Search the entries below for "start" and copy each matching line.
[[ Records for the task open ]]
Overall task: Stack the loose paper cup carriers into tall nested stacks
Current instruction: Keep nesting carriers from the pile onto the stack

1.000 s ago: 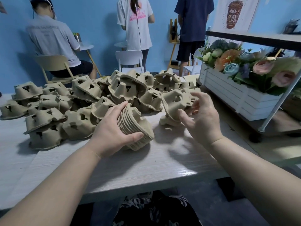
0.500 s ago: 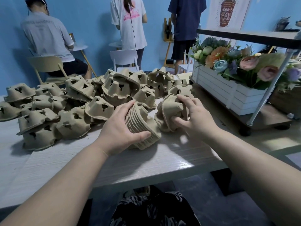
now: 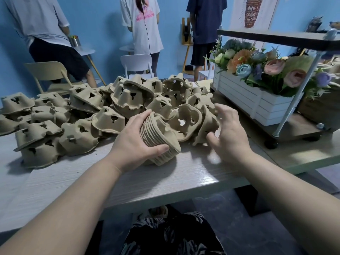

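Observation:
Brown pulp cup carriers lie in a big loose pile (image 3: 79, 115) across the far half of the grey wooden table (image 3: 128, 183). My left hand (image 3: 131, 143) grips a nested stack of several carriers (image 3: 157, 142), tipped on its side on the table. A single carrier (image 3: 184, 122) leans against the open end of that stack, with another carrier (image 3: 204, 124) just right of it. My right hand (image 3: 231, 137) is blurred, with fingers spread and apart from the carriers, holding nothing.
A white crate of artificial flowers (image 3: 244, 96) sits on a wheeled metal shelf cart (image 3: 287, 126) close on the right. Behind the table stand a beige chair (image 3: 47, 72), a white chair (image 3: 137, 63) and three people by the blue wall.
My right hand brought a loose carrier down to the open end of the stack and has let it go, pulling back to the right. My left hand kept its grip on the stack.

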The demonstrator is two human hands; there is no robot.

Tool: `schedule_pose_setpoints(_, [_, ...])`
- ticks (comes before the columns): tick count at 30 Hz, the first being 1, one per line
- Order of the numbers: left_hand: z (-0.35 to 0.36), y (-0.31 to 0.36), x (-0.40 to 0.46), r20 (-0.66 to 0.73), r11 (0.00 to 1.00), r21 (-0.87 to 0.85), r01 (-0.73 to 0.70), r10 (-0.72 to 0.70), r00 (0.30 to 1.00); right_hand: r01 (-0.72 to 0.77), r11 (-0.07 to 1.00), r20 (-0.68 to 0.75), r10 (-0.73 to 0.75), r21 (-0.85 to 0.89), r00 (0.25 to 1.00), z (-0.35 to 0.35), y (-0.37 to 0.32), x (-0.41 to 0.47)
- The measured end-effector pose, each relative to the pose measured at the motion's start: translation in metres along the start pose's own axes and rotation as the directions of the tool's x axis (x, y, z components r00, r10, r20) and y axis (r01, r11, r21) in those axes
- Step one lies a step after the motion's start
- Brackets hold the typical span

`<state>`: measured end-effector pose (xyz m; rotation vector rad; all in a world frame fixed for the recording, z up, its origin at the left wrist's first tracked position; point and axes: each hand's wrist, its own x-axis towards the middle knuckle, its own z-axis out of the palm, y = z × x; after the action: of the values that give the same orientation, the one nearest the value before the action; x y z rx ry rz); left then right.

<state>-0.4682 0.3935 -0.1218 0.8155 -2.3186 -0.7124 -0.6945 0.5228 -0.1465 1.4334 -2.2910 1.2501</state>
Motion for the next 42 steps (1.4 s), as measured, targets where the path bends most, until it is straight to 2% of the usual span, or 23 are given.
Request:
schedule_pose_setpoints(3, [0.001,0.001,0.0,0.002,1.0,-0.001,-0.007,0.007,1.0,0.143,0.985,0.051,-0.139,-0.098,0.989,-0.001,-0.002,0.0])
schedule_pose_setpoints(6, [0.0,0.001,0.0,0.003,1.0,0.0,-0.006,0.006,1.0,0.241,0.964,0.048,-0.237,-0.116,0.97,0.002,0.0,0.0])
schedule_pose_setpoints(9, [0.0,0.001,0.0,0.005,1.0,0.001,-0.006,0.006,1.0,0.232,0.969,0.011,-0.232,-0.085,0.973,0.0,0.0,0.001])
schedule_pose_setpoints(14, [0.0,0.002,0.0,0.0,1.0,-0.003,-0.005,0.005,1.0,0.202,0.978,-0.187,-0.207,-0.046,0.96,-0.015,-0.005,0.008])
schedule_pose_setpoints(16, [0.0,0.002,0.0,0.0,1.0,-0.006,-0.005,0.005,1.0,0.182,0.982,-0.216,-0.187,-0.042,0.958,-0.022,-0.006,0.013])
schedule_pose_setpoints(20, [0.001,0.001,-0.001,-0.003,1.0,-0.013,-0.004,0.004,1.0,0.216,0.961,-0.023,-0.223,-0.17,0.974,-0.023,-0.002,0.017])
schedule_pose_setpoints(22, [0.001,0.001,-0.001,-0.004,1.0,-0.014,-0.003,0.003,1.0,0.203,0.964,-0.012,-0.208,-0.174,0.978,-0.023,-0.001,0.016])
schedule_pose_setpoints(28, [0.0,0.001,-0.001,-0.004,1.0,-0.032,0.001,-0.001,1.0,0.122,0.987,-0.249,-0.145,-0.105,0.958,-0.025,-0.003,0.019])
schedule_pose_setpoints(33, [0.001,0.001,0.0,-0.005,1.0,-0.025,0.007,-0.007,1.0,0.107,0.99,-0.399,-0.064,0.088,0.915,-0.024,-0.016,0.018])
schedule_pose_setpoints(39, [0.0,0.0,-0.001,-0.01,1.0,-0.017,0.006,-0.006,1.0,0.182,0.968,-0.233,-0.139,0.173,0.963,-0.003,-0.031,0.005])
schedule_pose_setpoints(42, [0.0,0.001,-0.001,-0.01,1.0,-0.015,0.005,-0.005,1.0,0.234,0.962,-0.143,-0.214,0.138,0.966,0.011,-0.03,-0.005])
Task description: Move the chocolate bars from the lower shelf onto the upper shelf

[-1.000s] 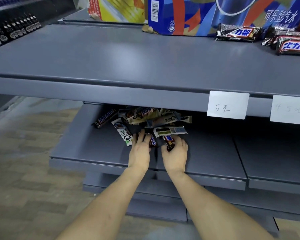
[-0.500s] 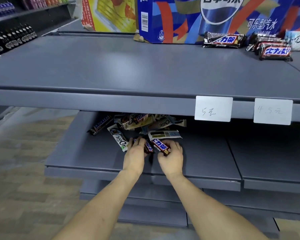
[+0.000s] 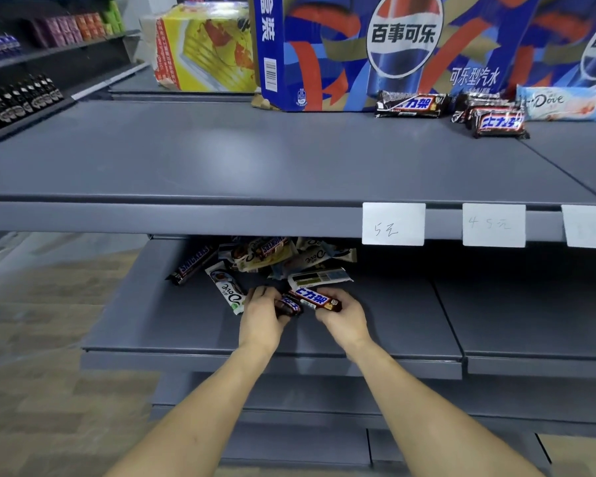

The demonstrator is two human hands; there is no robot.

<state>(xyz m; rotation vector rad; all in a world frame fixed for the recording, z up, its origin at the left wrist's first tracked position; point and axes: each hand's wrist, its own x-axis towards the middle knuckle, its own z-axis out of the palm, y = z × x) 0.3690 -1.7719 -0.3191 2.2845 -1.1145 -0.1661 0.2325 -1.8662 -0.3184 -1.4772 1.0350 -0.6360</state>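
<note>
The step in hand is pickup from the lower shelf (image 3: 193, 325). The left hand (image 3: 260, 320) has its fingers curled round a dark Snickers bar (image 3: 288, 304). The right hand (image 3: 341, 316) pinches a second Snickers bar (image 3: 315, 299) between thumb and fingers, label facing up. Both bars appear to be at or just above the shelf surface; whether they are fully lifted cannot be told.

The next move, as judged, calls for drawing both hands out from under the front lip of the upper shelf (image 3: 221, 160), raising them clear of that lip, and setting the bars down on the upper surface, probably near those already placed at the right.

Count on the upper shelf: three dark Snickers bars (image 3: 410, 104) are distinguishable, two of them stacked, plus one pale Dove bar (image 3: 565, 103), all in front of the Pepsi carton (image 3: 393, 46).

Count on the lower shelf: the pile (image 3: 283, 256) holds roughly seven or eight bars, partly hidden by the shelf above. An exact count is not possible. A white Dove bar (image 3: 227, 287) lies just beside the left hand.
</note>
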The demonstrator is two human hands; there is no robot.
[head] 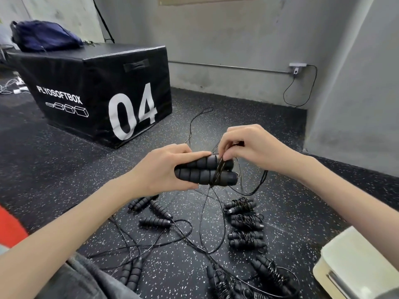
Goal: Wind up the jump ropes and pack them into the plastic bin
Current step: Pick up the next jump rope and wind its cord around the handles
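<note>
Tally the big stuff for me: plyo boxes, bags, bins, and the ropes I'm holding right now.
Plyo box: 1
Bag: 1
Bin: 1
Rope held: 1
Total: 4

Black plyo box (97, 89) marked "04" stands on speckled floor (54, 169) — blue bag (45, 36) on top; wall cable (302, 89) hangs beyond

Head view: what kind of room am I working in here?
Most likely a gym or training room: a black plyo soft box marked 04, speckled rubber flooring, and foam-handled jump ropes spread over the floor by a bare concrete wall.
</note>
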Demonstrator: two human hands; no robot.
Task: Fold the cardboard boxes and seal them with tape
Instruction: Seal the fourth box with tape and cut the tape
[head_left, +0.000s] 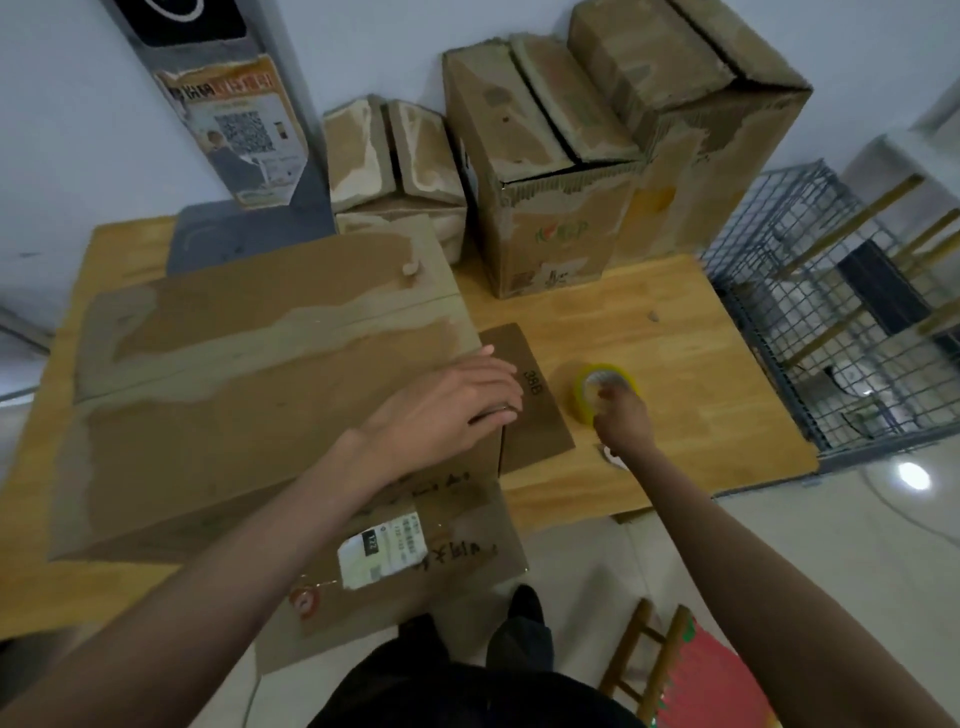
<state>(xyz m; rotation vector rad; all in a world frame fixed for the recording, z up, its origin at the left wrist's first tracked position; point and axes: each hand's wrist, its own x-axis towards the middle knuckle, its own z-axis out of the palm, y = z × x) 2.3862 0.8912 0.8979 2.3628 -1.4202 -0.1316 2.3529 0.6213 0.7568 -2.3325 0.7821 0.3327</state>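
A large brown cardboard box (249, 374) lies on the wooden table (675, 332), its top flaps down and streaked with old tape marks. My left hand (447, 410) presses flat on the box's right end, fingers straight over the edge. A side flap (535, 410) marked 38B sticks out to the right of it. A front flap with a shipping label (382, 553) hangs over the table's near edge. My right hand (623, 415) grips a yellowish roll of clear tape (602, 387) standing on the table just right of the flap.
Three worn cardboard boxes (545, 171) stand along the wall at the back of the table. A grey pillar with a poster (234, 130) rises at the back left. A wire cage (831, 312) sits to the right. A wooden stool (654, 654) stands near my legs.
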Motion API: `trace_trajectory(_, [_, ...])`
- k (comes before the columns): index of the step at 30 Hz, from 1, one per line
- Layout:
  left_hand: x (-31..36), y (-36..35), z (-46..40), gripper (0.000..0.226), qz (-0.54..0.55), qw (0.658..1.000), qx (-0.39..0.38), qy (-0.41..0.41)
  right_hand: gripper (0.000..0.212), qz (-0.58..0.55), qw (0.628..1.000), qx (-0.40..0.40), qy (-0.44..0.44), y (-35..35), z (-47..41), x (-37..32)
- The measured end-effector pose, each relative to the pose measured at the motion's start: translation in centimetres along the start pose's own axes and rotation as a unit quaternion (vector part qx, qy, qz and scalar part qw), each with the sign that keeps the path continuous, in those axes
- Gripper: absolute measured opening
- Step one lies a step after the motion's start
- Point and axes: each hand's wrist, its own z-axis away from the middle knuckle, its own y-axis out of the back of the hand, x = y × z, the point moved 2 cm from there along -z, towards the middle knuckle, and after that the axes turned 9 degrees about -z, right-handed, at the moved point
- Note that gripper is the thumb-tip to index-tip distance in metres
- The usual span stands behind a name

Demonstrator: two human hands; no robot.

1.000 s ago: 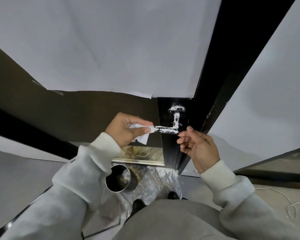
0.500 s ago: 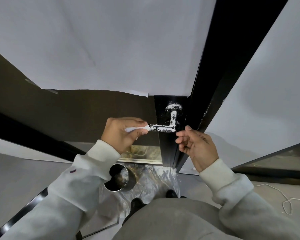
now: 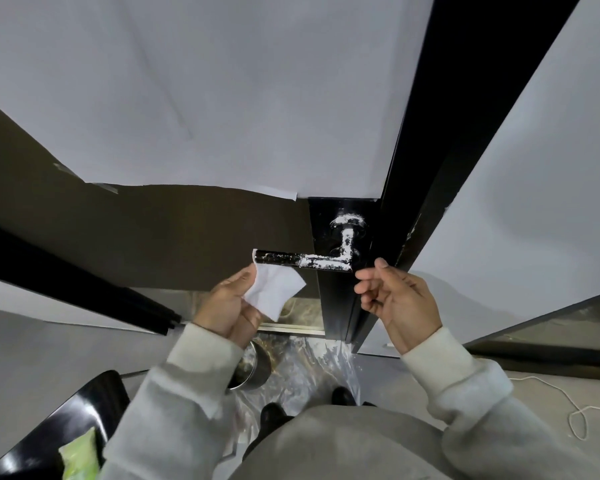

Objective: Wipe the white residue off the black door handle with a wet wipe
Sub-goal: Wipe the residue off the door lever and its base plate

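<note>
While I watch through the head view, these are my readings:

Door handle: the black door handle (image 3: 305, 260) sticks out leftward from the dark door edge, level, with white residue (image 3: 321, 262) thick near the bend and up the neck to the round base, thinner streaks toward the free tip.

Left hand: my left hand (image 3: 227, 306) sits just below the lever's free end, fingers and thumb pinching the wet wipe (image 3: 274, 289).

Wet wipe: white, crumpled, hanging below the lever; its top corner reaches the tip, though I cannot tell whether it touches.

Right hand: my right hand (image 3: 397, 299) hovers just right of the bend, fingers loosely curled, holding nothing, apart from the handle.

Below: a metal bin (image 3: 253, 367) stands on clear plastic sheeting (image 3: 309, 372) by the door foot.

Lower left: a green packet (image 3: 78, 455) lies on a black surface (image 3: 90, 400).
</note>
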Motion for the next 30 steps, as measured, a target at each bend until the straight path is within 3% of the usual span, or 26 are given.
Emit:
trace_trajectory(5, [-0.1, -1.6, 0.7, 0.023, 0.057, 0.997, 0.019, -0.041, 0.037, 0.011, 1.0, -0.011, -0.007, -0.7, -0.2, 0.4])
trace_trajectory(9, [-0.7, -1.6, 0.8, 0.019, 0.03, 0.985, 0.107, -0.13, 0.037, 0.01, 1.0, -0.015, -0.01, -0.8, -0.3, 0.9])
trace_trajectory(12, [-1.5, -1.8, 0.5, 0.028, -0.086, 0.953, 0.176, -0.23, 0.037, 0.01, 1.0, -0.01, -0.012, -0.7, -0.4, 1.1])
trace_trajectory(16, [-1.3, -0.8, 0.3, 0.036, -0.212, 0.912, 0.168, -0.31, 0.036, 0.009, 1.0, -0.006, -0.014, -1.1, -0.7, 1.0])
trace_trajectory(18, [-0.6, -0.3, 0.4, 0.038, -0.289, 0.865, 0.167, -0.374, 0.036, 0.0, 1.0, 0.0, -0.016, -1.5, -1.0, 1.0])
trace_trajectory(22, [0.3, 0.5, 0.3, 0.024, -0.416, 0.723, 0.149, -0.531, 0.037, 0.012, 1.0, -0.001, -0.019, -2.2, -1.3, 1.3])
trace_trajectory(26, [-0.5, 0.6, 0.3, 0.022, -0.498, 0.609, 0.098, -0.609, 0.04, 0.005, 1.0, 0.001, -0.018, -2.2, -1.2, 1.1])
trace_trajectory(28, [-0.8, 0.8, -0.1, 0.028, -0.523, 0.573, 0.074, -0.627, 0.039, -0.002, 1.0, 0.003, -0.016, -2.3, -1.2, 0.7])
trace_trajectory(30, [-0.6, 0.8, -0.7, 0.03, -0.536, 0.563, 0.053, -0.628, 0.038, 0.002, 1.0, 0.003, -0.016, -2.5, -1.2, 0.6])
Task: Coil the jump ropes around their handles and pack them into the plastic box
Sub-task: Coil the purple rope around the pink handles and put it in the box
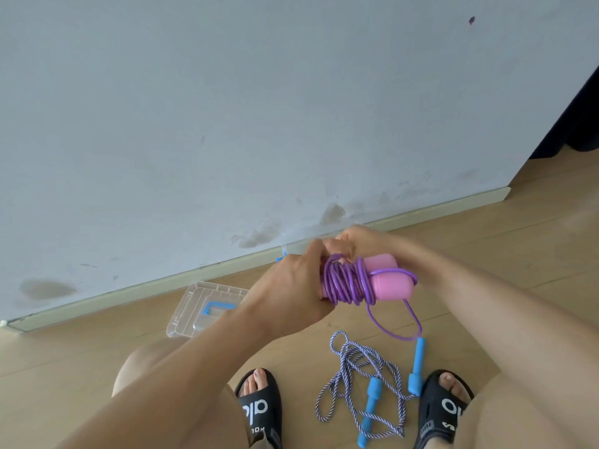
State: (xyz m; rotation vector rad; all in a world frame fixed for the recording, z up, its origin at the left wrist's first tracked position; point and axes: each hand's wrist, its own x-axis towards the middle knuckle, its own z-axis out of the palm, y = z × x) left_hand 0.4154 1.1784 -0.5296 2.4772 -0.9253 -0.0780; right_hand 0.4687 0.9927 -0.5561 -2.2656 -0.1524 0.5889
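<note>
My left hand [291, 286] grips two pink handles [390, 285] held side by side, with purple rope [345, 283] coiled round them. A loose purple loop hangs from the bundle down towards the floor. My right hand [353, 243] sits behind the bundle at its far end, fingers curled on the rope. On the floor between my feet lies a second jump rope [353, 377], striped blue and white, uncoiled, with two blue handles [369, 413]. The clear plastic box [197, 306] with blue clips lies on the floor by the wall, partly hidden behind my left forearm.
A grey wall with a pale skirting board [129, 286] runs across just beyond the box. My feet in black sandals [259, 413] stand on the wooden floor on either side of the striped rope. A dark curtain [580, 102] hangs at the far right.
</note>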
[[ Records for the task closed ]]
■ Answer to the problem ■
- The measured end-effector pose, each relative to the pose measured at the motion's start: translation in metres along the start pose's own axes and rotation as the directions of the tool's x axis (x, y, z components r00, r10, r20) and y axis (r01, r11, r21) in those axes
- Step one lies a step after the motion's start
- The measured end-effector pose, each relative to the pose measured at the motion's start: translation in centimetres along the start pose's own axes and rotation as a unit quaternion (vector part qx, qy, qz and scalar part qw), each with the sign that keeps the path continuous, in those axes
- Step one lies a step after the motion's start

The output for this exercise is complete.